よそのBtoB企業はどんなことをやっているのか?
社内にマーケターがいない。起業したばかり。これからBtoBビジネスを始めたい…etc.
限られたリソースの中でも独学でマーケティングに取り組もうとしている方のために、本記事ではBtoBマーケティングの基礎知識を解説いたします。
- BtoBとBtoCの違い:マーケティング戦略で重視すべき点
- BtoBマーケティングで人気の手法
- 事例に学ぶ、BtoBマーケティング成功の法則
途中、そのテーマについてより詳しく深堀り解説している関連記事へのリンクも貼っています。ぜひ本記事を貴社の課題解決にお役立てください。
この記事の目次
BtoBマーケティングとは?
BtoBマーケティング(Business-to-Business Marketing)は、企業間取引を対象としたマーケティング活動のことを指す用語です。
BtoBマーケティングでは、企業が自社の製品やサービスを他の企業に対して販売することを目的としています。つまり、ターゲットは一般消費者ではなく、ビジネスを運営する組織や企業です。
購買プロセス・動機などが、個人とは大きく異なります。
市場戦略の立案、コミュニケーション手法、販売プロセスもターゲットを企業に特化して行う必要があります。
BtoCマーケティングとの違い:人・期間・購買プロセス
BtoBマーケティングとBtoC(Business-to-Consumer)マーケティングとの主な違いは、対象顧客の性質、購買プロセスの複雑さ、そして決定に至るまでの時間にあります。
BtoBマーケティング | BtoCマーケティング | |
対象顧客 | ・企業や組織 ・意思決定者(決裁者)が複数いる場合がある |
・一般消費者 ・ターゲット=意思決定者 |
購買プロセス | ・複雑で長期的 | ・比較的シンプルで短期的 |
購買動機 | ・ビジネス上の目標・課題解決 ・コスト削減、効率化など |
・個人の欲求や感情 |
- 対象顧客: BtoBは企業や組織が顧客であり、BtoCは一般消費者が対象です。BtoBの場合、購入決定は複数人のステークホルダーによる合意を必要とすることが多く、その過程でさまざまな部門の意見が反映されます。

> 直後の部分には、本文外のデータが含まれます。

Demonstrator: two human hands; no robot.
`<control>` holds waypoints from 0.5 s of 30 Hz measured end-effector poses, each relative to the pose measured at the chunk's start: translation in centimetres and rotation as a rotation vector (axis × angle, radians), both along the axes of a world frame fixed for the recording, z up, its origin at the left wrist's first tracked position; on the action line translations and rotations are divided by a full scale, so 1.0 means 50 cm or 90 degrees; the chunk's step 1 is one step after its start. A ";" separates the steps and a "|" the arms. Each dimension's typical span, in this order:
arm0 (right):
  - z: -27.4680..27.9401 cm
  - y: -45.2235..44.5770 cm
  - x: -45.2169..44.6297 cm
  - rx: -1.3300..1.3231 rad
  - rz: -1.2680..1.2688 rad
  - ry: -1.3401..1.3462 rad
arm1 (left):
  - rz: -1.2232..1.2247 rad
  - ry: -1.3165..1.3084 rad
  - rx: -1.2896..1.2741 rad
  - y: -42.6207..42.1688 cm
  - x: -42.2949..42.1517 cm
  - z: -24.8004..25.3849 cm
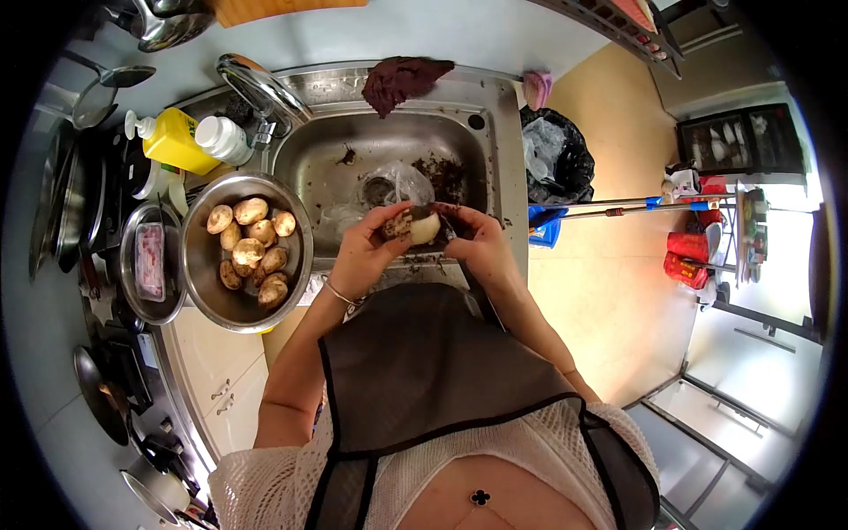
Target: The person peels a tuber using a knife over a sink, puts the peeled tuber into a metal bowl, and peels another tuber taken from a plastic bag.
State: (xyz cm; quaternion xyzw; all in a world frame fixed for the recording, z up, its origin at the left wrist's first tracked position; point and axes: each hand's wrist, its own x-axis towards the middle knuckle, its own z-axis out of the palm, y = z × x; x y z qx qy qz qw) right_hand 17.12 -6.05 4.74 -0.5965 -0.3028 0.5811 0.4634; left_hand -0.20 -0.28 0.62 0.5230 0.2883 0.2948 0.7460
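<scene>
- A person in a dark apron [433, 380] works over a steel sink [322, 146], both bare hands meeting above its near edge.
- The left hand [364, 250], a bracelet [336, 292] at its wrist, pinches a tuber [424, 231] between thumb and curled fingers.
- The right hand [481, 250] closes in from the other side, fingers bent against the tuber and around a dark, slim tool [449, 228], mostly hidden by the grip.
- The tuber shows pale flesh on one side and rough brown skin on the other.
- Dark scraps [440, 175] litter the basin beyond the hands, beside a clear plastic bag [411, 184].
- To the left, a round steel bowl [200, 272] holds a pile of tan tubers [248, 252]; beside it, an oval dish [169, 306] carries a tray of pink meat [150, 258].
- A yellow bottle [180, 141] and a white jar [224, 140] stand near the faucet [269, 88].
- A maroon cloth [402, 84] drapes over the sink's far rim.
- At right, a black-lined bin [576, 168] sits near a blue dustpan [545, 235] on the floor.
</scene>
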 end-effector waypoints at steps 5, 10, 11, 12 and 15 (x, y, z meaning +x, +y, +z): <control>-0.031 -0.013 -0.035 0.141 0.051 -0.155 | 0.087 0.141 0.182 -0.005 0.009 -0.003; -0.049 -0.018 -0.046 0.125 0.077 -0.217 | 0.091 0.246 0.345 -0.001 0.006 0.025; -0.050 -0.019 -0.050 0.114 0.071 -0.204 | 0.093 0.239 0.371 0.000 0.005 0.022; -0.049 -0.020 -0.052 0.114 0.072 -0.203 | 0.094 0.240 0.370 0.002 0.004 0.024; -0.032 -0.017 -0.045 0.131 -0.009 -0.152 | 0.072 0.252 0.377 0.002 0.000 0.021</control>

- 購買プロセス: BtoBの購買プロセスは、一般的にBtoCに比べて複雑で長期間にわたります。製品やサービスの1案件あたりの単価が比較的高額で、ROI(投資収益率)などの検証が必要であったり、複数の部門の承認が必要であったりするためです。
- 購買動機: BtoC市場の購買動機は個人の欲求や感情に大きく左右されますが、BtoB市場ではコスト削減、効率化、収益性向上などのビジネス上の目標が購買動機の中心となります。
BtoBがマーケティングに注力すべき理由
デジタル化が進み、企業の購買行動は大きく変容しました。現代の顧客は営業担当者に会う前に、オンラインで情報収集・比較検討を済ませ、意思決定を進めています。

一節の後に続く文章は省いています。